Dominique de Villepin ou l'art de prendre des risques 

Analyse

par FRANÇOISE FRESSOZ

Présomptueux, Dominique de Villepin ? Avec le contrat première embauche, le Premier ministre a pris un risque. Certes, les manifestations de mardi n'ont pas été à la hauteur de ce qu'espéraient les syndicats, mais si le Premier ministre a marqué un point, il n'a pas encore remporté la bataille. Il se retrouve aujourd'hui la cible de tous ceux qui depuis huit mois et demi assistaient avec étonnement à sa montée en puissance : les syndicats lui reprochent de piétiner le dialogue social, la gauche l'accuse de détricoter le droit du travail, le Medef préfère garder ses distances, et les Français ne sont visiblement pas prêts à suivre aveuglément ce Premier ministre qui rêve de faire bouger les lignes. Brusquement, les nuages s'accumulent sur la maison Matignon. C'est le revers d'une ascension fulgurante qui a été mûrement préparée, parfaitement gérée, mais qui comporte, depuis l'origine, sa part de risque : dès lors que le choix est de fonctionner sur une ligne de crête, un faux pas est toujours possible.


Lorsque, le 31 mai 2005, Dominique de Villepin s'installe rue de Varenne, il sait que son temps est compté : vingt-quatre mois seulement le séparent des échéances de 2007, mais il a déjà tout son plan de bataille en tête. Voilà six mois qu'il se prépare à la fonction en recevant, place Beauvau, alors qu'il n'est encore que le ministre de l'Intérieur du gouvernement Raffarin, des économistes, des sociologues, des dirigeants d'entreprise, des intellectuels, des jeunes et des experts en tout genre. Le diagnostic, en pleine campagne référendaire, converge : le pays va mal, miné par le chômage, l'endettement et le sentiment d'impuissance que donnent les politiques. La réponse à cette déprime qui fait le jeu des extrêmes ne peut être que l'action : « On parle de crise de la représentation politique. En réalité, c'est une crise de l'action. Il faut agir pour changer la vie quotidienne », s'exclame Dominique de Villepin, qui, dans son livre « Le Cri de la gargouille », publié en mai 2002, faisait déjà sien ce mot du radical Edouard Herriot : « On ne stabilise une démocratie que par le mouvement ! »


L'action, soit, mais pour quoi faire ? D'emblée, Matignon cible la réduction du taux de chômage - qui frôle alors la barre des 10 % - comme la priorité absolue de la fin du quinquennat : elle seule permettra de vaincre la chape de plomb qui s'est abattue sur le pays. Programmé depuis des mois, le plan Borloo, qui prévoit un traitement social massif du chômage, est déjà sur les rails. C'est sur lui que compte Jacques Chirac pour améliorer la fin de son double mandat, mais Dominique de Villepin n'a pas le temps d'attendre : il n'a jamais été élu, il n'est pas vraiment connu, sa légitimité et sa crédibilité sont entièrement à construire. Il prend alors un premier risque en décidant de créer, pendant l'été, le contrat nouvelles embauches pour tenter de dégeler l'embauche dans les entreprises de moins de 20 salariés.
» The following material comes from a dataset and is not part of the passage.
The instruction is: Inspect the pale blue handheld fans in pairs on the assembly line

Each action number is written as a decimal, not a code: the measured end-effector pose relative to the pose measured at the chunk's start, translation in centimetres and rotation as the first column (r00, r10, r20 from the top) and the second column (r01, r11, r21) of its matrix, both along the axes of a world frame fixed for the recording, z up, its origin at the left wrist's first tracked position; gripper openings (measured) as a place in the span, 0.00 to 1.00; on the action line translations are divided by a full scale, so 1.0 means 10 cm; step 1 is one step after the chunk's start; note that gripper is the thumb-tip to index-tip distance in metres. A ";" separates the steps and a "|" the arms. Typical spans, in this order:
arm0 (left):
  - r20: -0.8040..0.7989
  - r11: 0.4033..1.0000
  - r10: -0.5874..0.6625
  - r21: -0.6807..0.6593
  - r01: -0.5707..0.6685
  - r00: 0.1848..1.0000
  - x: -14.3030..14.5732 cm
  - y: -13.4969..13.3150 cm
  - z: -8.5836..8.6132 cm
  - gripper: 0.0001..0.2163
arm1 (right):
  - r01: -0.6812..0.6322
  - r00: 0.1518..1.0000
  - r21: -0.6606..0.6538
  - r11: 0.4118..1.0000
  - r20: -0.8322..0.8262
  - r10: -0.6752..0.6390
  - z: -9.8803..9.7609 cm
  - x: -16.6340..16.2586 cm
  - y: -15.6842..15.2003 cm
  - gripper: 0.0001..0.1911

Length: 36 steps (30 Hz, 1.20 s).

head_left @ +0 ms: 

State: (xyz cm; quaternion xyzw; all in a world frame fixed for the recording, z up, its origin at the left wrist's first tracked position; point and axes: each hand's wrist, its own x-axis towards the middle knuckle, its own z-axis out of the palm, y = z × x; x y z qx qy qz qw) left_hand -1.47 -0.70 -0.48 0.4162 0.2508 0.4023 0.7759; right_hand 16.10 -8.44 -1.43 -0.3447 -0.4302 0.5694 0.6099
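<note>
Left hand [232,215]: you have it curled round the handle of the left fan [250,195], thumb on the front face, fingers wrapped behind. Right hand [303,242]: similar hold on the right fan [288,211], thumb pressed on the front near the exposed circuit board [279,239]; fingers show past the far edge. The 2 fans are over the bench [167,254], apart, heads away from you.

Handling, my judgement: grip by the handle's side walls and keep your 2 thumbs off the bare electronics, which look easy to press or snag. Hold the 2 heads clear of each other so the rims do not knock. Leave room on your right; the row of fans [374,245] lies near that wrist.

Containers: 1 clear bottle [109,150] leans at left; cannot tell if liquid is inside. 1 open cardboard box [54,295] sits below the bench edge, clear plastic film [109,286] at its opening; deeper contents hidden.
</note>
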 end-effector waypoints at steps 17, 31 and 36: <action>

Cette première décision annonce le contrat première embauche, qu'il propose aujourd'hui aux jeunes. Elle symbolise très bien ce qu'est la méthode Villepin : pas de grand chambardement - le temps manque pour cela -, mais des mesures ciblées qui touchent au symbole - en l'occurrence, le droit du travail - et qui prouvent que le politique ose lever les tabous. Là encore, tout a été mûrement pensé, car déjà écrit dans « Le Cri de la gargouille » : « Quand la mobilité et le mouvement deviennent la règle, (...) il importe moins de prendre des décisions stratégiques longues et lourdes avec des contraintes matérielles et humaines importantes que de gérer des impulsions rapides : plutôt, en somme, Venise que Rome, plutôt les Phéniciens qu'Athènes. Comme à l'époque des cités-Etats, la prime va au pragmatique, au mobile, à l'adaptable. »


La méthode Villepin est fondée sur la prise de risque. En dernier ressort, c'est le Premier ministre seul qui décide et qui assume. « Le pire, c'est de ne pas trancher. Il faut arrêter les arbitrages faits par des sous-conseillers, le politique doit décider », lance Dominique de Villepin dès son arrivée à Matignon. Pour le contrat première embauche, qui fait aujourd'hui descendre les jeunes dans la rue, la solitude du Premier ministre a été bien réelle : peu de membres du gouvernement lui conseillaient de se lancer dans l'aventure. Quant au président de la République, il se souvenait très bien de la bronca qu'avait suscitée en 1994 le CIP proposé aux jeunes par Edouard Balladur : accusé d'être un SMIC jeunes, le nouveau contrat n'avait pas pu voir le jour. Mais la prise de risque, si elle est réelle, est à chaque fois très calculée : redevenu le centre névralgique de la décision, alors que l'Elysée souffre d'un véritable affaissement lié au résultat négatif du référendum, puis à l'accident vasculaire du président de la République, Matignon fonctionne comme une machine à produire de la décision : l'anticipation se mêle étroitement à la gestion pour mieux déjouer le piège de l'enlisement qui menace à chaque fois de se refermer sur les Premiers ministres. La façon dont est organisé le premier étage de la maison illustre parfaitement cette imbrication. A la droite du bureau du Premier ministre, celui de son directeur de cabinet, Pierre Mongin, qui prépare les arbitrages, fait tourner la machine, assure le lien avec les ministères, veille au bon déroulement du travail parlementaire. En face, celui du conseiller Bruno Lemaire, chargé de défricher les nouveaux chantiers et d'aider à mettre en perspective la pensée du Premier ministre. Le trio Villepin-Mongin-Lemaire fonctionne ainsi depuis la Place Beauvau avec une efficacité certaine. Au point qu'à l'extérieur les commentaires vont bon train sur l'air d'« A Matignon, une moitié gouverne, l'autre prépare les prochaines échéances ».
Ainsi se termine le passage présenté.